The listing must be copied out in full and exactly; no images go with it.

Data provided section start

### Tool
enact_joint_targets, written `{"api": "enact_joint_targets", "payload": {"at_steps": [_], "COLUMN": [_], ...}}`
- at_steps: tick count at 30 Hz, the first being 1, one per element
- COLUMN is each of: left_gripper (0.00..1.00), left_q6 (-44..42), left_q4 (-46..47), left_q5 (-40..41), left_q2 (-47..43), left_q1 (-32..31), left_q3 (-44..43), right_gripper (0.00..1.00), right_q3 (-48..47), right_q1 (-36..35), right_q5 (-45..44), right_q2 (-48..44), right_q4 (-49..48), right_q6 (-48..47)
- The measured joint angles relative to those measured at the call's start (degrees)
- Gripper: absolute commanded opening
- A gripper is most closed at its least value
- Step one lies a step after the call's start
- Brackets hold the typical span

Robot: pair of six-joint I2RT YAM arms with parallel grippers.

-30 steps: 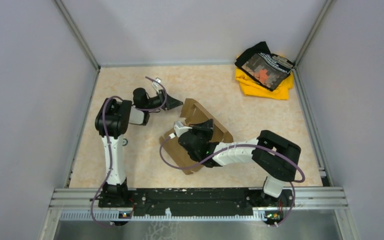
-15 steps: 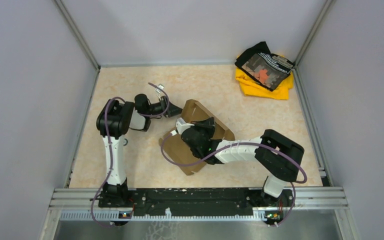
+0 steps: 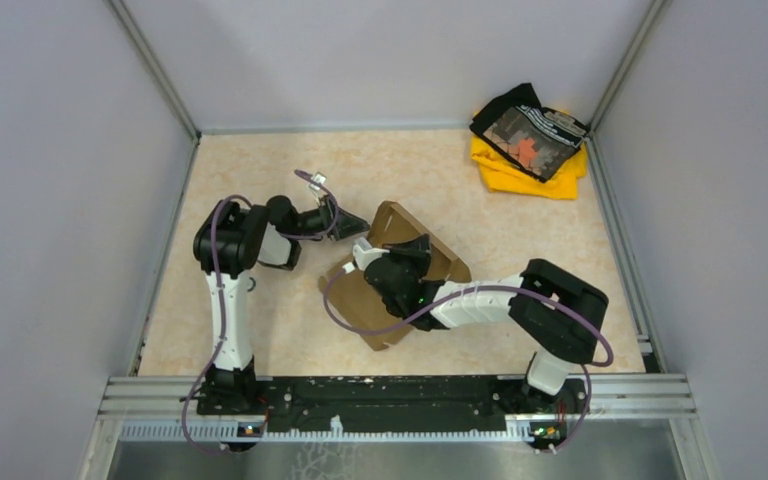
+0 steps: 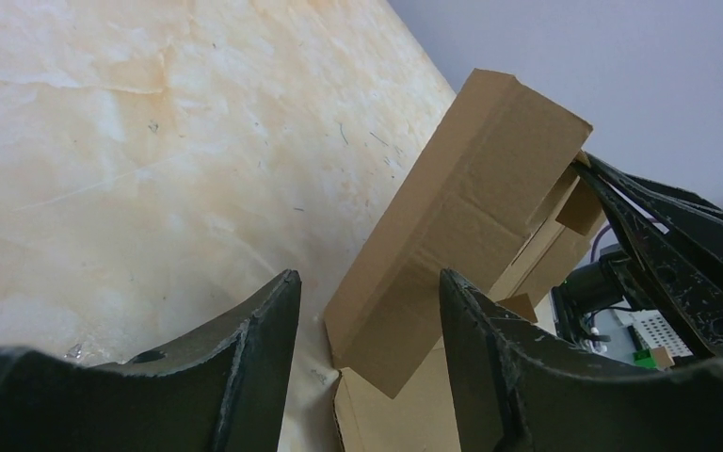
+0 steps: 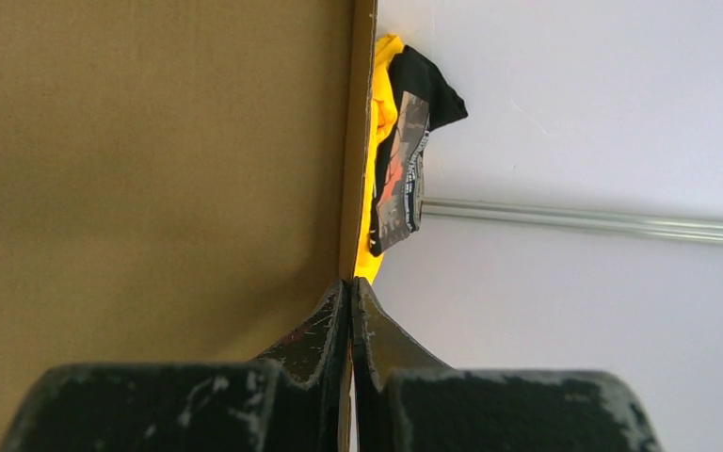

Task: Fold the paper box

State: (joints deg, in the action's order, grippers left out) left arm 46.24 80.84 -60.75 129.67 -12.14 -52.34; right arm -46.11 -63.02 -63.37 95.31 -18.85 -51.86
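Observation:
The brown paper box [image 3: 430, 250] lies partly folded in the middle of the table, with a side flap [image 4: 452, 217] standing up. My right gripper [image 3: 412, 247] is shut on a panel edge [image 5: 353, 141] of the box, the cardboard pinched between its fingertips. My left gripper [image 3: 356, 228] is open just left of the box's far-left corner. In the left wrist view the raised flap's lower corner shows between its fingers [image 4: 254, 348], not touched.
A yellow and black cloth pile [image 3: 530, 140] lies in the far right corner; it also shows past the box edge in the right wrist view [image 5: 397, 151]. Grey walls enclose the table on three sides. The arm bases stand on a black rail [image 3: 390, 395] at the near edge.
My left gripper has moved down and right toward the box's far-left corner. The box has shifted slightly in my right gripper's grip.

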Motion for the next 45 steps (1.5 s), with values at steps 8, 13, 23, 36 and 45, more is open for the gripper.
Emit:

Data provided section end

■ **Solved exercise**
### Tool
enact_joint_targets, written `{"api": "enact_joint_targets", "payload": {"at_steps": [_], "COLUMN": [_], ...}}`
- at_steps: tick count at 30 Hz, the first being 1, one per element
- COLUMN is each of: left_gripper (0.00..1.00), left_q6 (-44..42), left_q4 (-46..47), left_q5 (-40..41), left_q2 (-47..43), left_q1 (-32..31), left_q3 (-44..43), right_gripper (0.00..1.00), right_q3 (-48..47), right_q1 (-36..35), right_q5 (-45..44), right_q2 (-48..44), right_q4 (-49..48), right_q6 (-48..47)
- The measured joint angles relative to those measured at the call's start (degrees)
- Gripper: absolute commanded opening
- A gripper is most closed at its least value
- Step one lies a step after the call's start
- Brackets hold the typical span

Robot: pair of six-joint I2RT YAM arms with parallel grippers.

-30 steps: 
-15 steps: 
+0 steps: 
+0 steps: 
+0 steps: 

Task: Fold the paper box

State: (joints deg, in the action's order, grippers left out) left arm 46.24 80.84 -60.75 129.67 -12.14 -52.34; right arm -46.11 -63.02 -63.37 95.31 -18.85 -51.86
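Observation:
The brown paper box [image 3: 430, 250] lies partly folded in the middle of the table, with a side flap [image 4: 452, 217] standing up. My right gripper [image 3: 412, 247] is shut on a panel edge [image 5: 353, 141] of the box, the cardboard pinched between its fingertips. My left gripper [image 3: 356, 228] is open just left of the box's far-left corner. In the left wrist view the raised flap's lower corner shows between its fingers [image 4: 254, 348], not touched.
A yellow and black cloth pile [image 3: 530, 140] lies in the far right corner; it also shows past the box edge in the right wrist view [image 5: 397, 151]. Grey walls enclose the table on three sides. The arm bases stand on a black rail [image 3: 390, 395] at the near edge.
My left gripper has moved down and right toward the box's far-left corner. The box has shifted slightly in my right gripper's grip.
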
Motion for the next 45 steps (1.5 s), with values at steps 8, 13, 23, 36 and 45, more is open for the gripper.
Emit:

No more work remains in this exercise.